On particular arguments of this kind, however, that are as innumerable as the things which exist, it is not necessary to dwell. Those whom a single organized being, or even a single organ, such as the eye, the ear, the hand, does not convince of the being of a God,—who do not see him, not more in the social order of human society, than in a single instinct of animals, producing unconsciously, a result that is necessary for their continued existence, and yet a result which they cannot have foreknown—will not see him in all the innumerable instances that might be crowded together by philosophers and theologians.

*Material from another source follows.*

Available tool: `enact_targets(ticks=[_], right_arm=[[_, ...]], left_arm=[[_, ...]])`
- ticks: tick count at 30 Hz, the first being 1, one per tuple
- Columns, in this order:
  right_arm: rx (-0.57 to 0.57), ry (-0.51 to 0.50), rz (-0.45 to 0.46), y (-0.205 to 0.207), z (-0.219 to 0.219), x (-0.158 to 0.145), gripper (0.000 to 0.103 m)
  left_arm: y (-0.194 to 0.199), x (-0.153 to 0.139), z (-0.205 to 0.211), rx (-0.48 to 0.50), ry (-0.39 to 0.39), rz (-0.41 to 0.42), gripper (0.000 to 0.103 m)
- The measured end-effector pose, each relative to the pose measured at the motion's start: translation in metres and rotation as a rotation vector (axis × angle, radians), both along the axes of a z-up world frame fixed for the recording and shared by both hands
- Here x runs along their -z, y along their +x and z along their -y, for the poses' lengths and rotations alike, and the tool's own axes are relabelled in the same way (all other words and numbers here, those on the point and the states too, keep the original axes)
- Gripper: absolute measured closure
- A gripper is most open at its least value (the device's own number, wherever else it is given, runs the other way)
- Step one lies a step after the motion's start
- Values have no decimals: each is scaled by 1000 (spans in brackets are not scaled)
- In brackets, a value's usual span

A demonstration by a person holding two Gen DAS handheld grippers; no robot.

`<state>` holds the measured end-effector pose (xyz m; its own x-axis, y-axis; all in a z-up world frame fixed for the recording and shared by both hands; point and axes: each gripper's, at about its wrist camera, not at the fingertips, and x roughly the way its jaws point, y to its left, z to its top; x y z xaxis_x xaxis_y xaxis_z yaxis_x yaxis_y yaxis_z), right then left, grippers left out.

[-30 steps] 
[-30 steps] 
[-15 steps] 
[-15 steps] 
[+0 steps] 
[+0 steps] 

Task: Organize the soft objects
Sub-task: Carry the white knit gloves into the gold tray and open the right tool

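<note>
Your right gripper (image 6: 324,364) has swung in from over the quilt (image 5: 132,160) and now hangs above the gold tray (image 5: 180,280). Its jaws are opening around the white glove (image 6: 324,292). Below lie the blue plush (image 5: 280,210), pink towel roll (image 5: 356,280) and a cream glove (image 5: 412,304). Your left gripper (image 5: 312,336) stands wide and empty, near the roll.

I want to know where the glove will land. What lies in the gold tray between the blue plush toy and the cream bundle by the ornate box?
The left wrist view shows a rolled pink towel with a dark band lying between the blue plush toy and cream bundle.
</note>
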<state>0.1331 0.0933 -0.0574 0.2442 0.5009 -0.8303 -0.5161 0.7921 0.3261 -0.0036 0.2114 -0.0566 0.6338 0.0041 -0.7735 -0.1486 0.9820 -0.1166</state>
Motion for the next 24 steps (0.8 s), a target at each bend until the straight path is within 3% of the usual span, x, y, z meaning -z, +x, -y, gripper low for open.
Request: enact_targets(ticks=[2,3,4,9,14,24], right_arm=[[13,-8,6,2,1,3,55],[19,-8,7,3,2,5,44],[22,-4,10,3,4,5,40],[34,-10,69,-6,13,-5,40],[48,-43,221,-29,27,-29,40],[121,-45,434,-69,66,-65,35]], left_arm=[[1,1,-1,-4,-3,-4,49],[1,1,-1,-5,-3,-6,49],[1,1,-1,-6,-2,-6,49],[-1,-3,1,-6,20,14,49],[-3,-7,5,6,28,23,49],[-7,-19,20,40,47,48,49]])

The world, then, was made ;--there is a designing Power which formed it--a Power whose own admirable nature explains whatever is admirable on earth, and leaves to us instead of the wonder of ignorance, that wonder of knowledge and veneration which is not astonishment, but love and awe.

BROWN.

LESSON 104.

Political Economy. Tech'nical, belonging to arts; not in common or popular use. The language of science is frequently its most difficult part, but in political economy there are few technical terms, and those easily comprehended. It may be defined as the science which teaches us to investigate the causes of the wealth and prosperity of nations.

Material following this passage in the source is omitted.